• [What you should do] For this exercise, reproduce the entries below exactly, but only from the line containing "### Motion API" through the line containing "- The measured", both included.

• [Given information]
= Beginning of Section =

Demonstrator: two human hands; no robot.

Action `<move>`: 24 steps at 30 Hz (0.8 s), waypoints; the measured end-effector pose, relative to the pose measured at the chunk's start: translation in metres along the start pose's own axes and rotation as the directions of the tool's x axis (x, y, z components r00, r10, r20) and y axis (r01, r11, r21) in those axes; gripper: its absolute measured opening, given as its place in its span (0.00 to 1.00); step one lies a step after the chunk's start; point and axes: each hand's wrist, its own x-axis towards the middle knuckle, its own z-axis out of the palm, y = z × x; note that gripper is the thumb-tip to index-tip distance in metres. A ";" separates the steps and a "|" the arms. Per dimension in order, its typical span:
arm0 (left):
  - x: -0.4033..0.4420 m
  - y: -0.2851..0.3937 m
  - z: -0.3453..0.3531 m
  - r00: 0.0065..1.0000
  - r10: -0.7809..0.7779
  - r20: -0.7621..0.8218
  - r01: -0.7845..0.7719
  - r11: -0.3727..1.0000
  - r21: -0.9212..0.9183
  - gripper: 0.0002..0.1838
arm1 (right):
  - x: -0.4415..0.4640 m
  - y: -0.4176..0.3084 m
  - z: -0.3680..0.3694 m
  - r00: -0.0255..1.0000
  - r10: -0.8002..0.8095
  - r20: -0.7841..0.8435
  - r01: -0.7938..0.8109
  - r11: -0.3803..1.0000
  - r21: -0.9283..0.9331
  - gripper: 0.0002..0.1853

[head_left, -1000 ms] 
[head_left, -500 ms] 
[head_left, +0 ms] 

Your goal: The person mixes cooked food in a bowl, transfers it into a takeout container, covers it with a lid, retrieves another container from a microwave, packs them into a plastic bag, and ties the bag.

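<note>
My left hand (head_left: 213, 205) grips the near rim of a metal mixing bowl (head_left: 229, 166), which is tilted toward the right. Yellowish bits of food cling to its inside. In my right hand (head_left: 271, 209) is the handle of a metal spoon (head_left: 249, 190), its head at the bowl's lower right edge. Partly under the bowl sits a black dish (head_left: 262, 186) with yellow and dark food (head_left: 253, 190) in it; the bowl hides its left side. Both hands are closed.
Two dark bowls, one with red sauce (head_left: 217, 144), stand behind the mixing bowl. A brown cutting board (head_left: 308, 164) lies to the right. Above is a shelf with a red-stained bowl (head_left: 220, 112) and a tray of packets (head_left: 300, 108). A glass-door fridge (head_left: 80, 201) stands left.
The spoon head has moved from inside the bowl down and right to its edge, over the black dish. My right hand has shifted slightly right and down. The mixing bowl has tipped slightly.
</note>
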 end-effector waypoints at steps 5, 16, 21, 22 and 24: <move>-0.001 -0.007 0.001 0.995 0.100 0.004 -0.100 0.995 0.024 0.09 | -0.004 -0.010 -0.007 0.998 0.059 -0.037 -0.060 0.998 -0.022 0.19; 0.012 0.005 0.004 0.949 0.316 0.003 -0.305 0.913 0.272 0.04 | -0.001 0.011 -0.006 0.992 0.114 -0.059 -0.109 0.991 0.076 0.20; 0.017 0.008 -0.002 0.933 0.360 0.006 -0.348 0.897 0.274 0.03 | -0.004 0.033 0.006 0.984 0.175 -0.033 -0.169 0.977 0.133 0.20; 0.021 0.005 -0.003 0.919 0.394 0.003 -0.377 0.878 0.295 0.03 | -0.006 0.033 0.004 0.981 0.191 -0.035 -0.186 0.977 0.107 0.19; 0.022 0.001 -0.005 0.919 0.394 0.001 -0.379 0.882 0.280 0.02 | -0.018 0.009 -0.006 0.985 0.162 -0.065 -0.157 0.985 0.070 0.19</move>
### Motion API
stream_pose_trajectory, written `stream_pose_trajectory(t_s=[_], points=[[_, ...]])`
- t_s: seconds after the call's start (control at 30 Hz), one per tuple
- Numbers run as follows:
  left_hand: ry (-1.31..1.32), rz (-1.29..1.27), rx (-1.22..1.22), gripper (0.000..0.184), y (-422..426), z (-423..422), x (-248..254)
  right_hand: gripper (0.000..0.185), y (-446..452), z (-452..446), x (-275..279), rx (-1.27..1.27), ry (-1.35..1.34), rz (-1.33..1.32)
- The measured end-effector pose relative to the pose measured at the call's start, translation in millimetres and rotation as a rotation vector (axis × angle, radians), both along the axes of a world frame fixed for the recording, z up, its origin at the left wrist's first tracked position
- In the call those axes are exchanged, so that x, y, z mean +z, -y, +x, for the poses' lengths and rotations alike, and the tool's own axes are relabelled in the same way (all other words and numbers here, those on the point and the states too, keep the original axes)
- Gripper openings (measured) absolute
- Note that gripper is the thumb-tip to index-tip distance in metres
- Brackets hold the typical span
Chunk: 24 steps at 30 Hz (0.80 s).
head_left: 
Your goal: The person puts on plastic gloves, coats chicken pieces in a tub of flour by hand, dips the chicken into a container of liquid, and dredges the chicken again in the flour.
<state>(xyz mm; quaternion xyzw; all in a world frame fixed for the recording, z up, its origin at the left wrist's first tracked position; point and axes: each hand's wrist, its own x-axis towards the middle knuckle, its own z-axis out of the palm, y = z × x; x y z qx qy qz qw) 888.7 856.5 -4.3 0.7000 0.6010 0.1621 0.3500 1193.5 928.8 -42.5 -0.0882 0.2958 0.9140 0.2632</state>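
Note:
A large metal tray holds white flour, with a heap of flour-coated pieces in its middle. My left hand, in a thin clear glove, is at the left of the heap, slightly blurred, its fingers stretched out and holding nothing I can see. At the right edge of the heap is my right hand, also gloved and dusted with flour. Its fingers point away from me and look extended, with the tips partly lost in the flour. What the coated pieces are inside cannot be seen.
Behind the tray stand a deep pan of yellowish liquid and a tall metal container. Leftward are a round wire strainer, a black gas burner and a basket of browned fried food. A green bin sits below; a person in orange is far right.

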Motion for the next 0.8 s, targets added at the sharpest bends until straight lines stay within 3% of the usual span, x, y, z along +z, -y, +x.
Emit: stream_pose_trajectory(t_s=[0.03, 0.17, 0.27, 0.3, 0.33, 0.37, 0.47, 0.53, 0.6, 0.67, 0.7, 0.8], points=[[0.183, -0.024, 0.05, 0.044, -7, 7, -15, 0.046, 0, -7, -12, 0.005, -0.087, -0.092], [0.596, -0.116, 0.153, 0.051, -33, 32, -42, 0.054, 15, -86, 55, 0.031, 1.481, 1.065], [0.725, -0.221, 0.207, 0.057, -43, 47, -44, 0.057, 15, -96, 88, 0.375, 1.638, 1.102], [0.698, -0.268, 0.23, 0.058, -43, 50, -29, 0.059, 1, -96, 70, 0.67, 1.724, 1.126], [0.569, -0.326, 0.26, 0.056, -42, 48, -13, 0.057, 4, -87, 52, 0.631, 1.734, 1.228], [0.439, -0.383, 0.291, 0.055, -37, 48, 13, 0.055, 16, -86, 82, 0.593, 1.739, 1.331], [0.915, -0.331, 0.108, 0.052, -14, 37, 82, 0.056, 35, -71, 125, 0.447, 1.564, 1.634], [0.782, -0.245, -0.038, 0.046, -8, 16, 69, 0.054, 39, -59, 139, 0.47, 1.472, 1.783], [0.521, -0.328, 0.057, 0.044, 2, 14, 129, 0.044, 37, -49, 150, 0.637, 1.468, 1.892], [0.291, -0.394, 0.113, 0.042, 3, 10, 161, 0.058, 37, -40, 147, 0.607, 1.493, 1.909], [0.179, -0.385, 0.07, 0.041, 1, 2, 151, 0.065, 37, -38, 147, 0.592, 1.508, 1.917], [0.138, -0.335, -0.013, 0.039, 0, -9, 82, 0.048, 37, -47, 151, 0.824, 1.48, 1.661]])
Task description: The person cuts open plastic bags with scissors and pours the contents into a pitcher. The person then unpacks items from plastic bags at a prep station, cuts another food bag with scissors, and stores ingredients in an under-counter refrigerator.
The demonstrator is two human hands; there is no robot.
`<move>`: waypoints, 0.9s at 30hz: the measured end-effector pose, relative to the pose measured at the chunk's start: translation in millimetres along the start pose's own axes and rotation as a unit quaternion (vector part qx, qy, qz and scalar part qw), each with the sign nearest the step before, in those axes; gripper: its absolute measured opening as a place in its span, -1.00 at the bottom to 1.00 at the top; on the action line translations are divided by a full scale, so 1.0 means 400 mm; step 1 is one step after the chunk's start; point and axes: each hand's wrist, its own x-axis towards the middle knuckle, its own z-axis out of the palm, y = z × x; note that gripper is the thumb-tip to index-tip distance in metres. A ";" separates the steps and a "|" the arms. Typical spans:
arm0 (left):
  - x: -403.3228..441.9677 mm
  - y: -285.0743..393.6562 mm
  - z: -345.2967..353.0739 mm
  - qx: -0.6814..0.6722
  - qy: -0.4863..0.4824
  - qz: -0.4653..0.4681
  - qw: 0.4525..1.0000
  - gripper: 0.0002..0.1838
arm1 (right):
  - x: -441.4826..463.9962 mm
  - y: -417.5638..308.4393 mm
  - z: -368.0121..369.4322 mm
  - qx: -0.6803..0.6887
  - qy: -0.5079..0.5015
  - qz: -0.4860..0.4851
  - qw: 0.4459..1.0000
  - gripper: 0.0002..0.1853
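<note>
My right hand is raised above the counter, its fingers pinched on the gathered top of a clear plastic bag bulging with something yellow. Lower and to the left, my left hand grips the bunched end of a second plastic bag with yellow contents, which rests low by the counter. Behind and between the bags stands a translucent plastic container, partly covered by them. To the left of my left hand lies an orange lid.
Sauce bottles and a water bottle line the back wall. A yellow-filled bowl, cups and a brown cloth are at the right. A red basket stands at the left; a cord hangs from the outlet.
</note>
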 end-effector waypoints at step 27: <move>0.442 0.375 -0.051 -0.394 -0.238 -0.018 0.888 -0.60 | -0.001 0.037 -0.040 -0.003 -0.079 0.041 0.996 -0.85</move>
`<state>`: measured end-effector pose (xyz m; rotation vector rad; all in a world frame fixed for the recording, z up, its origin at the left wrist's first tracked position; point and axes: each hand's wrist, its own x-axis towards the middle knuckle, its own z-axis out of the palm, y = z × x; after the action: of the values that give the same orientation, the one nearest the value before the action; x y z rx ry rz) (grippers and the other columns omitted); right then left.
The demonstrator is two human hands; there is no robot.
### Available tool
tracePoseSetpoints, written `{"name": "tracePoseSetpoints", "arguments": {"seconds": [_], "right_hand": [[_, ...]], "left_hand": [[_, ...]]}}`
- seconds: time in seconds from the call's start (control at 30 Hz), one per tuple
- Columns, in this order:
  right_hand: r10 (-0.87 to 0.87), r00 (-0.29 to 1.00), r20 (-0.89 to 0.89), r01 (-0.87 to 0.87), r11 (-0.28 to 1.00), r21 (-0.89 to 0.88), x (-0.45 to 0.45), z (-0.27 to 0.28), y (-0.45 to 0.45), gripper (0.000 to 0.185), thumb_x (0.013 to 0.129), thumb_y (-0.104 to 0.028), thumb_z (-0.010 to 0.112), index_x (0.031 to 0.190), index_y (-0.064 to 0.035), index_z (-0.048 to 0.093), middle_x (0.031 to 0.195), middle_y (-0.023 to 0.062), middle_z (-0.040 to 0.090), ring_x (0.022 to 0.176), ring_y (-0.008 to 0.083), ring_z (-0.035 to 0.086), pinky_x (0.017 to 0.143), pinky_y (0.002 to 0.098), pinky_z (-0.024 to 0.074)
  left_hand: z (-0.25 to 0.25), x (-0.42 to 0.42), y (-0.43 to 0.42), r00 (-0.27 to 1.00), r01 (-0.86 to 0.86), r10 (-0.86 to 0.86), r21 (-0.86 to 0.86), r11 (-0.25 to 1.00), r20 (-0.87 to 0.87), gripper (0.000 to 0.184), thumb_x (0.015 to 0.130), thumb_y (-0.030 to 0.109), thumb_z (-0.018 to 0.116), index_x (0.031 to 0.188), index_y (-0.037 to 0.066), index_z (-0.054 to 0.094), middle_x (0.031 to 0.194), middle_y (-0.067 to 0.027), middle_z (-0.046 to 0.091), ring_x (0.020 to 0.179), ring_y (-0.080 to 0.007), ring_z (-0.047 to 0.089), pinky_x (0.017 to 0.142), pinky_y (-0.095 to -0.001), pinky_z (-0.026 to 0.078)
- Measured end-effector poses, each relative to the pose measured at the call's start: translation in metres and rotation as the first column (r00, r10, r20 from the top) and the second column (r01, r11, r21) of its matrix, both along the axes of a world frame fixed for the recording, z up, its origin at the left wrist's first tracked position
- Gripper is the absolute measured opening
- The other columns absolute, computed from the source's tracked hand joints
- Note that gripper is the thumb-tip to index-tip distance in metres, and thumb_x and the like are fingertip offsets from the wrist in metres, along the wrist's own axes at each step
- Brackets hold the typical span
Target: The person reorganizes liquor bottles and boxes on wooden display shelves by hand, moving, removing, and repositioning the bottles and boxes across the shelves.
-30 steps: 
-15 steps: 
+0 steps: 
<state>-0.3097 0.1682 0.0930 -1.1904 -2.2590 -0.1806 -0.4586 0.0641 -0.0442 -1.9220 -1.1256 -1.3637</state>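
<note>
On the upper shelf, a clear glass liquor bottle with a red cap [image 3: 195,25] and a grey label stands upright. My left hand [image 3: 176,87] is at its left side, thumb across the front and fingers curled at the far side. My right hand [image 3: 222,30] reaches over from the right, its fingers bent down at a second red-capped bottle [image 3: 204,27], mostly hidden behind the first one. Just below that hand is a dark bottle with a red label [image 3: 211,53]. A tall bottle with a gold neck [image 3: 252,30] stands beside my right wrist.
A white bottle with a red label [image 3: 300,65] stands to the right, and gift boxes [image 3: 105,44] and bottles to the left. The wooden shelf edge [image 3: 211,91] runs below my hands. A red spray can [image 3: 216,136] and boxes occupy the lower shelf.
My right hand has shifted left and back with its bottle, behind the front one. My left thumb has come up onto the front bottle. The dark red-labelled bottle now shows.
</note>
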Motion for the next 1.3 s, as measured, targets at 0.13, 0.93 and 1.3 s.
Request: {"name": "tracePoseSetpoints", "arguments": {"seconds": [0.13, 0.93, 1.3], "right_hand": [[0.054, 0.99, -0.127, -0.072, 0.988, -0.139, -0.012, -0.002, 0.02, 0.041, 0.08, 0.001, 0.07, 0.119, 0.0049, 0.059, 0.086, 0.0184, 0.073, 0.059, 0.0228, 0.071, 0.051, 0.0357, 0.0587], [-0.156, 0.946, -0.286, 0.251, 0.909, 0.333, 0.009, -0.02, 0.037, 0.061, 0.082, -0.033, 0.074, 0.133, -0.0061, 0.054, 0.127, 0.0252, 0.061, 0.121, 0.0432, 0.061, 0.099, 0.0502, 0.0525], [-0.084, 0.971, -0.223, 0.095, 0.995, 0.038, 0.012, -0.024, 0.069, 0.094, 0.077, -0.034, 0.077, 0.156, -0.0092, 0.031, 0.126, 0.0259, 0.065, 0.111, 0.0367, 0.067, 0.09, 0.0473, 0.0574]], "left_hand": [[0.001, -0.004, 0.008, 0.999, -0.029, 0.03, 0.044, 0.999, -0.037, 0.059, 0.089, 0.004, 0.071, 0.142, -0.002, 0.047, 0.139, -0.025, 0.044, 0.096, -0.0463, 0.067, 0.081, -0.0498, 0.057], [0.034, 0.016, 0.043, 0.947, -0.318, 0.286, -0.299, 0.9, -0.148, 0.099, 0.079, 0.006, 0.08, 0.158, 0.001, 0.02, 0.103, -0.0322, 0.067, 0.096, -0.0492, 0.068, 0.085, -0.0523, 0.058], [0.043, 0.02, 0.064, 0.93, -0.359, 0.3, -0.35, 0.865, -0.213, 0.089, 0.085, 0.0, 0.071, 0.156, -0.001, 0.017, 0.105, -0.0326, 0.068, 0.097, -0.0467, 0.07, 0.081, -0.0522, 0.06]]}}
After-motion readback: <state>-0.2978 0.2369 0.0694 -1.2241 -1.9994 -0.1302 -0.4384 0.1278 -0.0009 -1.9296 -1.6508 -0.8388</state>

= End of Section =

• [Answer space]
### Motion API
stream_pose_trajectory, written `stream_pose_trajectory(t_s=[_], points=[[_, ...]])`
- t_s: seconds after the call's start (control at 30 Hz), one per tuple
- Numbers run as follows:
  left_hand: ry (-1.31..1.32), rz (-1.29..1.27), rx (-1.22..1.22), gripper (0.000..0.184), y (-422..426), z (-423..422), x (-248..254)
  right_hand: gripper (0.000..0.185), y (-446..452), z (-452..446), x (-275..279), rx (-1.27..1.27), ry (-1.35..1.34), rz (-1.33..1.32)
- The measured end-effector pose relative to the pose measured at the call's start, translation in millimetres and rotation as a rotation vector (axis × angle, radians), both along the axes of a world frame fixed for the recording, z up, its origin at the left wrist's first tracked position

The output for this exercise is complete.